6. A control system for automatically and continuously sequencing and modulating the output of pumping apparatus for moving fluid under pressure at a predetermined flow rate, which apparatus includes a plurality of reciprocating pumps, fluid powered drivers connected to said pumps to drive said pumps, each said pump including valving devices for controlling the introduction of fluid to be moved to, and the ejection of fluid from said pumps, said power drivers each connected to an adjustable power source for delivering fluid to said power drivers, a second power source adapted to generate fluid flow in a predetermined ratio with respect to said fluid power source, said control system comprising sensing means for sensing the flow rate of fluid from said second power source to said power drivers, movable switching means interposed between said second power source and said power drvers for selectively directing fluid to each of said power drivers, means interconnecting said sensing means and each said switching means for sequentially operating said switching means in timed relation in response to fluid flow from said second power source, thereby continuously and automatically sequencing each said pump in response to changes in said second power source.

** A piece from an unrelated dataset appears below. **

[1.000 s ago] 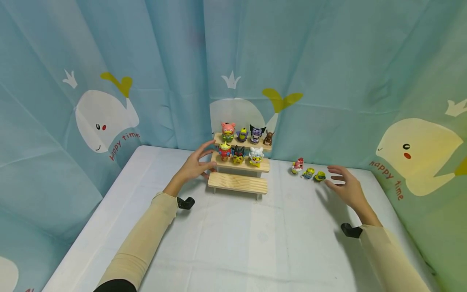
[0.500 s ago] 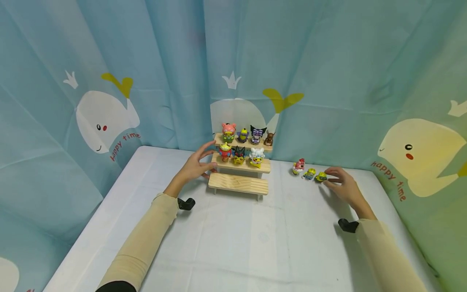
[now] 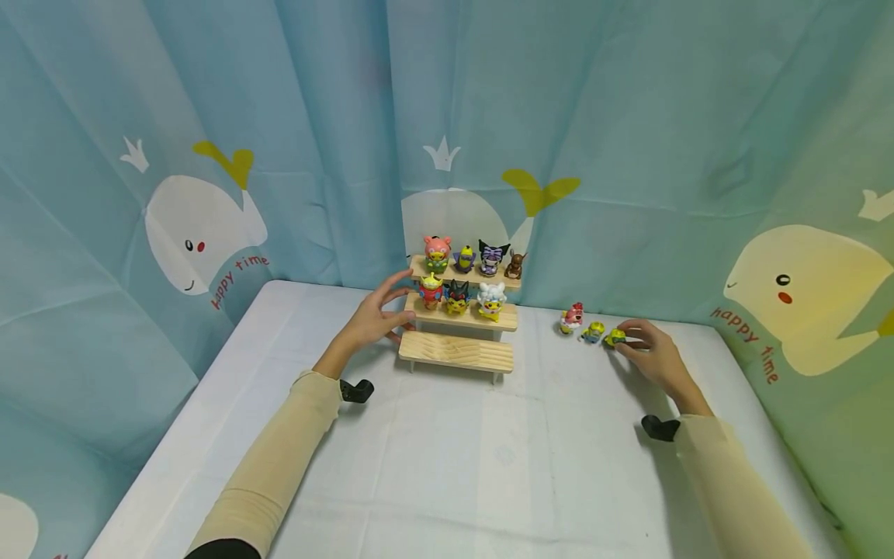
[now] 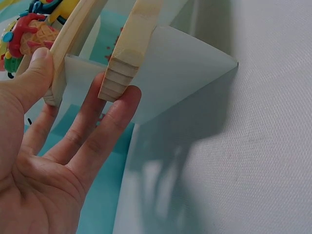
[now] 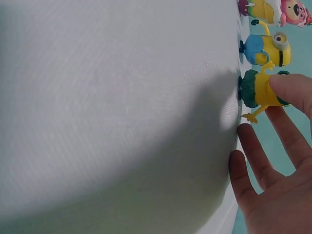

7. The apparatus of claim 6 with means defining a servo mechanism interconnected with said sensing means for transforming information received by said sensing means into rotary motion, rotatable cam means engageable with each said switching means to selectively operate the same, said cam means being interconnected with and rotatable by said servo mechanism to move said cam means in proportionate relation to drive fluid delivered by said fluid power source, to said pumping apparatus.

8. The apparatus of claim 6 wherein said cam means operates said switching means to provide a stroke of predetermined length for each pump assemblies.

9. The apparatus of claim 6 wherein said servo mechanism includes speed adjustment means for varying the rotary motion transmitted to said cam means to thereby vary the stroke of said pumping apparatus.